Would you copy all lines in the data that contain the word "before"?
◇ ◇ ◇ ◇
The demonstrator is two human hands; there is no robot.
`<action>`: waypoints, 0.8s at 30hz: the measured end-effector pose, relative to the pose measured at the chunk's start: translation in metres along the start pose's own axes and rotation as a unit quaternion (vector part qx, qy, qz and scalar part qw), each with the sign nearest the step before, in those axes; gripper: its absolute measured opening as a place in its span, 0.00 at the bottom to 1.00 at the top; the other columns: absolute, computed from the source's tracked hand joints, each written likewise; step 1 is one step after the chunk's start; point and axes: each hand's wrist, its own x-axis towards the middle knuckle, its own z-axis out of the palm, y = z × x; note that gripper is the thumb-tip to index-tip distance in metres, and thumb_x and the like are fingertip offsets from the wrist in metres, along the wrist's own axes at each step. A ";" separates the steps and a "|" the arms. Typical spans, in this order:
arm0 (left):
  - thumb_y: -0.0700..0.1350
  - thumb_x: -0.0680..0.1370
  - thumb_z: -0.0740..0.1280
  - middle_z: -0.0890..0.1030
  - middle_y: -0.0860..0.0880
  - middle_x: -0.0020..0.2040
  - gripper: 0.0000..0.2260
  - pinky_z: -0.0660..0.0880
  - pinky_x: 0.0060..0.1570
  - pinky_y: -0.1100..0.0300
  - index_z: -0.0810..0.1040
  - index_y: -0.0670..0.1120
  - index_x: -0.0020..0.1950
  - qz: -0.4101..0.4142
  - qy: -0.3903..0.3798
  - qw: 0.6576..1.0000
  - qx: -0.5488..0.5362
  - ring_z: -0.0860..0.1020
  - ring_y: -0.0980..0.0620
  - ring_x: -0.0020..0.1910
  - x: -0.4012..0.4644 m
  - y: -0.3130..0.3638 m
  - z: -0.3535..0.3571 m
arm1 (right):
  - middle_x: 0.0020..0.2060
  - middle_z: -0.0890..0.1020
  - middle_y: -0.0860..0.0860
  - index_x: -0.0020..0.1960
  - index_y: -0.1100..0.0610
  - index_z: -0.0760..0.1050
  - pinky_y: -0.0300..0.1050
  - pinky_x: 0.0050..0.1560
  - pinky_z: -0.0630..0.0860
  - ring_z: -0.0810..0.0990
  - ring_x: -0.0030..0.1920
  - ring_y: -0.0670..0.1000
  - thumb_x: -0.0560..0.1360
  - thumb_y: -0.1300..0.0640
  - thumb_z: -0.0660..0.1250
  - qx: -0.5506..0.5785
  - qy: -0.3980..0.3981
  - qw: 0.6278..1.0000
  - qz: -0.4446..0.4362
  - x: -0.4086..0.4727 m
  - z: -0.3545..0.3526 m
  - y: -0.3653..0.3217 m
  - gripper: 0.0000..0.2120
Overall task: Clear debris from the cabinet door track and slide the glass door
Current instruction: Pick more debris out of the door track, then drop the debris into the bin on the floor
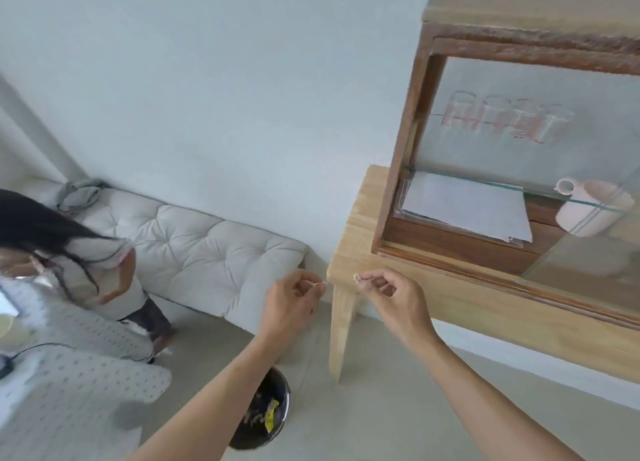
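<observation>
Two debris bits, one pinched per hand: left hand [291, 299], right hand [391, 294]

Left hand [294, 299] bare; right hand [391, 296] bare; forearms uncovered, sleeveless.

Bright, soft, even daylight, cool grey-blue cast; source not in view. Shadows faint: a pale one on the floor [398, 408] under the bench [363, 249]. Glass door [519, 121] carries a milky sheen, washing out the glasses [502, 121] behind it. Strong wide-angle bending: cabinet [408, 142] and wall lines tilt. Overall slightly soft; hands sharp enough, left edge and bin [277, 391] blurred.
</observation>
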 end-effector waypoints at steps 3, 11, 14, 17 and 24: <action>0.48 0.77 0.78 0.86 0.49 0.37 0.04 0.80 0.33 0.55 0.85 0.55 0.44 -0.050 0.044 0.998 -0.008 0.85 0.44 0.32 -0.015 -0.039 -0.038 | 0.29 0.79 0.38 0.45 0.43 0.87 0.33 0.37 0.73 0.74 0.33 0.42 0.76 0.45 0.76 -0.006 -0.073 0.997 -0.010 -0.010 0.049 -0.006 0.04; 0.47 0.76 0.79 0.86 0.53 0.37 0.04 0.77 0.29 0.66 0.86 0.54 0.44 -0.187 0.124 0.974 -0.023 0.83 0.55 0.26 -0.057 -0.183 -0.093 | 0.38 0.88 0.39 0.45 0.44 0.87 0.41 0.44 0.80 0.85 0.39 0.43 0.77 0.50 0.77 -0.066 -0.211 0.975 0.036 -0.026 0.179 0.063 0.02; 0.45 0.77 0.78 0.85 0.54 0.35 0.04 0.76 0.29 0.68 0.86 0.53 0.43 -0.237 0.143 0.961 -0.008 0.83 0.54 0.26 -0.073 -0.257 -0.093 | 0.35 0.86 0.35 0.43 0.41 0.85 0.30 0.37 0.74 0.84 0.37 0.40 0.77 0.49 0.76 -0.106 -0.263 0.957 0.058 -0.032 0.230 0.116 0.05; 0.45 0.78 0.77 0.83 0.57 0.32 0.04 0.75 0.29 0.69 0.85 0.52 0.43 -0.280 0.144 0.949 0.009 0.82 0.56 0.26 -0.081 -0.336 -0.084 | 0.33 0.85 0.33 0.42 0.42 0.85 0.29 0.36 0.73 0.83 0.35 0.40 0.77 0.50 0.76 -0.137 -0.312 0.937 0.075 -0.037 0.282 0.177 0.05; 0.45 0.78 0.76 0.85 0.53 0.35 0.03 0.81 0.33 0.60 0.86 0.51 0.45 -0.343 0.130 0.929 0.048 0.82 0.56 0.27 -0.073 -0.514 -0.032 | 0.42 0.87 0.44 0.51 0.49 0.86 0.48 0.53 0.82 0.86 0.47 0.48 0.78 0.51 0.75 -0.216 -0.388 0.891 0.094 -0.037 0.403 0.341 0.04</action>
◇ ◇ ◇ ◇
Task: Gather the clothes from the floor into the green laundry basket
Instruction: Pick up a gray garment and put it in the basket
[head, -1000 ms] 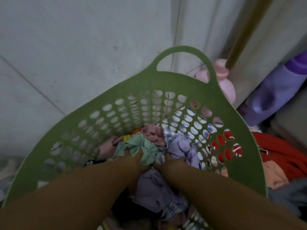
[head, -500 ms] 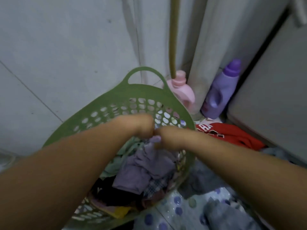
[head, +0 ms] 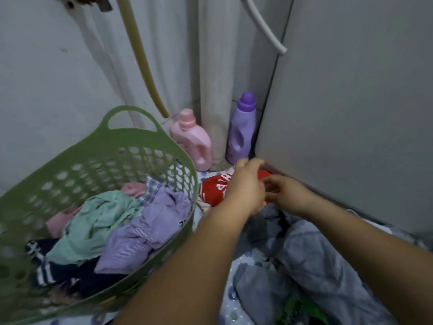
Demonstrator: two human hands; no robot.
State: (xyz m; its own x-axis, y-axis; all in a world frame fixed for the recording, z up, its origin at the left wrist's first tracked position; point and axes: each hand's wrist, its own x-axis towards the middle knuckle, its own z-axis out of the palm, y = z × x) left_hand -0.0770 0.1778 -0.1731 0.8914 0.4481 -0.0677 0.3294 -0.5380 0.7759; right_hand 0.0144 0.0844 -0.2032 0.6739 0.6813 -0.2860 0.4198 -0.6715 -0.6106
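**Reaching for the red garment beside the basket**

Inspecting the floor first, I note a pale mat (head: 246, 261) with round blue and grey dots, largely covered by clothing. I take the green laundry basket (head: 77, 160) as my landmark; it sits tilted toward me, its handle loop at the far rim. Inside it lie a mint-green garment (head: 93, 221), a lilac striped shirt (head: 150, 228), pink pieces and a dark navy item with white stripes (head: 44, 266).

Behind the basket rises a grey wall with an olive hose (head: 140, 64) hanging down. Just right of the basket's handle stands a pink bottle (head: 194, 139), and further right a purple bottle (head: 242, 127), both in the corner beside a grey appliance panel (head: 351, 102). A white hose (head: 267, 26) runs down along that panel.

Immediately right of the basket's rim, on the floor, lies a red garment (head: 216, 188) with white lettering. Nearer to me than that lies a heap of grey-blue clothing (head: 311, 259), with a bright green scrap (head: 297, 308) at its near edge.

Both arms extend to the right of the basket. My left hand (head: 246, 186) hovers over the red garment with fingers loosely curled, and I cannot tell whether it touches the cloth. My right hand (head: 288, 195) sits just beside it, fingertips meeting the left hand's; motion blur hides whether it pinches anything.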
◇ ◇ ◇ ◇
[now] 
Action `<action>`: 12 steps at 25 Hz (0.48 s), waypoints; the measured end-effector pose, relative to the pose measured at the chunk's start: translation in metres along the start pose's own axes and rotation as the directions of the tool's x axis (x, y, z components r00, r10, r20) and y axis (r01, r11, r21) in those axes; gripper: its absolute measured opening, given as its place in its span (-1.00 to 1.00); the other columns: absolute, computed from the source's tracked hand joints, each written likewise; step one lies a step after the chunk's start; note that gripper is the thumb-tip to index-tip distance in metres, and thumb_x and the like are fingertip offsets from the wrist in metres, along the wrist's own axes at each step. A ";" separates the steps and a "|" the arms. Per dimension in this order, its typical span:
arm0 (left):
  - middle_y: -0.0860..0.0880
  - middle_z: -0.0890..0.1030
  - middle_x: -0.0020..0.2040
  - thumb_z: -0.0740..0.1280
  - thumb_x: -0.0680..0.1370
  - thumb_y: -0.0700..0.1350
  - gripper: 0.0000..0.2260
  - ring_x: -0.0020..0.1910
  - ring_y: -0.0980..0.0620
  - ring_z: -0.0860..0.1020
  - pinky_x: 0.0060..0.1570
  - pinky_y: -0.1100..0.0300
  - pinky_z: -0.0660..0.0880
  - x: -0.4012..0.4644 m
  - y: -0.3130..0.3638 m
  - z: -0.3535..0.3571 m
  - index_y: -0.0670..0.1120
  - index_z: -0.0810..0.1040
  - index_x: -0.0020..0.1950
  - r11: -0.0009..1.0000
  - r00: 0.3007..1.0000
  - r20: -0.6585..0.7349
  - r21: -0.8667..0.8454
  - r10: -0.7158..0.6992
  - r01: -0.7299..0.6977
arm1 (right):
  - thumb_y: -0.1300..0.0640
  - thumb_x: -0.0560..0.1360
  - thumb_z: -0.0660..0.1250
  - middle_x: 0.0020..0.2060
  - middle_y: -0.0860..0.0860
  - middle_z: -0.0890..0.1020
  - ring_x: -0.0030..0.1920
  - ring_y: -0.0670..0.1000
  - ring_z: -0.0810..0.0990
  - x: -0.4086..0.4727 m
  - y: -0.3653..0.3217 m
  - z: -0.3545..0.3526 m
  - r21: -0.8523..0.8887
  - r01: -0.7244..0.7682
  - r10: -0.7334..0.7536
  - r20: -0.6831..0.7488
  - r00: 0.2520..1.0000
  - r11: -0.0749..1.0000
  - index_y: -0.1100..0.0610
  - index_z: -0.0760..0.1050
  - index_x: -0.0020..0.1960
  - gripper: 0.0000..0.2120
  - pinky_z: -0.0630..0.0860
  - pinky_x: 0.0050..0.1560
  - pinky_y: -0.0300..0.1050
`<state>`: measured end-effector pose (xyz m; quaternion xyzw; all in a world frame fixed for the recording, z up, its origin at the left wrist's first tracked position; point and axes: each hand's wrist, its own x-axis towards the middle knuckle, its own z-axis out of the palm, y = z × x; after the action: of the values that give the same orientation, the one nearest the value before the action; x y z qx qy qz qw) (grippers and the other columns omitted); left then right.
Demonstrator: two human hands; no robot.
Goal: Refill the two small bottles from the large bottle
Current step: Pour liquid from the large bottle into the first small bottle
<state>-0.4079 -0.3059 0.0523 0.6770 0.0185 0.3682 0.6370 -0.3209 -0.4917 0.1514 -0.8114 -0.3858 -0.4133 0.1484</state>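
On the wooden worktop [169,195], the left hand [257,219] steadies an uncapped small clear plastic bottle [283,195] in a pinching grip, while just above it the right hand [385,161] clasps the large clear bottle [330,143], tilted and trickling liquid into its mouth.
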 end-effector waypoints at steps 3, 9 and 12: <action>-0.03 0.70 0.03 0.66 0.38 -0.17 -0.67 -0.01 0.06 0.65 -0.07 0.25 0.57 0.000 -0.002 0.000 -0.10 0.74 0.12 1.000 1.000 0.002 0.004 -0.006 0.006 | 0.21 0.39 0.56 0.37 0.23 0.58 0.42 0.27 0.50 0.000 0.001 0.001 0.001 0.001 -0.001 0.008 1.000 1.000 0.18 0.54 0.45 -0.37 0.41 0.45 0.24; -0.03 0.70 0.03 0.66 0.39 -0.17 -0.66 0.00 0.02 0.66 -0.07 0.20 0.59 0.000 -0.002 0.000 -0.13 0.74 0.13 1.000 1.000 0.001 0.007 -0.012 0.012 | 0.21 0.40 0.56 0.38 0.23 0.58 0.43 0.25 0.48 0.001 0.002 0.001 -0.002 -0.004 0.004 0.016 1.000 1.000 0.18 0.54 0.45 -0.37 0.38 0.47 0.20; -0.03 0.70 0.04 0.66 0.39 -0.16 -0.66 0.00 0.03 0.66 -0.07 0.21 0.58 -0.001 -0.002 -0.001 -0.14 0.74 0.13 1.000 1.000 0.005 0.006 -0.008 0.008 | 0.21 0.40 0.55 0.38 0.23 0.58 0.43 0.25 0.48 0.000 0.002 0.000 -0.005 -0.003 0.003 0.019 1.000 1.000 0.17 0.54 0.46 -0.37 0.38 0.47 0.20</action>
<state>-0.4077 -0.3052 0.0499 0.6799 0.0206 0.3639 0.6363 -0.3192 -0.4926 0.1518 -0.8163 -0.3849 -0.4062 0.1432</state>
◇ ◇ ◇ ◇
[Answer to this exercise]
`<action>`: waypoints, 0.8s at 30hz: the measured end-effector pose, relative to the pose measured at the chunk's start: translation in metres along the start pose's own axes and rotation as a unit quaternion (vector part qx, qy, qz and scalar part qw), each with the sign nearest the step before, in those axes; gripper: its absolute measured opening as a place in its span, 0.00 at the bottom to 1.00 at the top; the other columns: absolute, computed from the source's tracked hand joints, each written likewise; step 1 is one step after the chunk's start; point and axes: each hand's wrist, its own x-axis towards the middle knuckle, its own z-axis out of the palm, y = z × x; note that gripper is the thumb-tip to index-tip distance in metres, and thumb_x and the like are fingertip offsets from the wrist in metres, along the wrist's own axes at each step. A ";" separates the steps and a "|" the arms. Typical spans, in this order:
`<state>`: measured end-effector pose (xyz m; quaternion xyzw; all in a world frame fixed for the recording, z up, its origin at the left wrist's first tracked position; point and axes: each hand's wrist, its own x-axis towards the middle knuckle, its own z-axis out of the palm, y = z × x; after the action: of the values that give the same orientation, the one nearest the value before the action; x y z qx qy qz qw) (grippers and the other columns omitted); left then right.

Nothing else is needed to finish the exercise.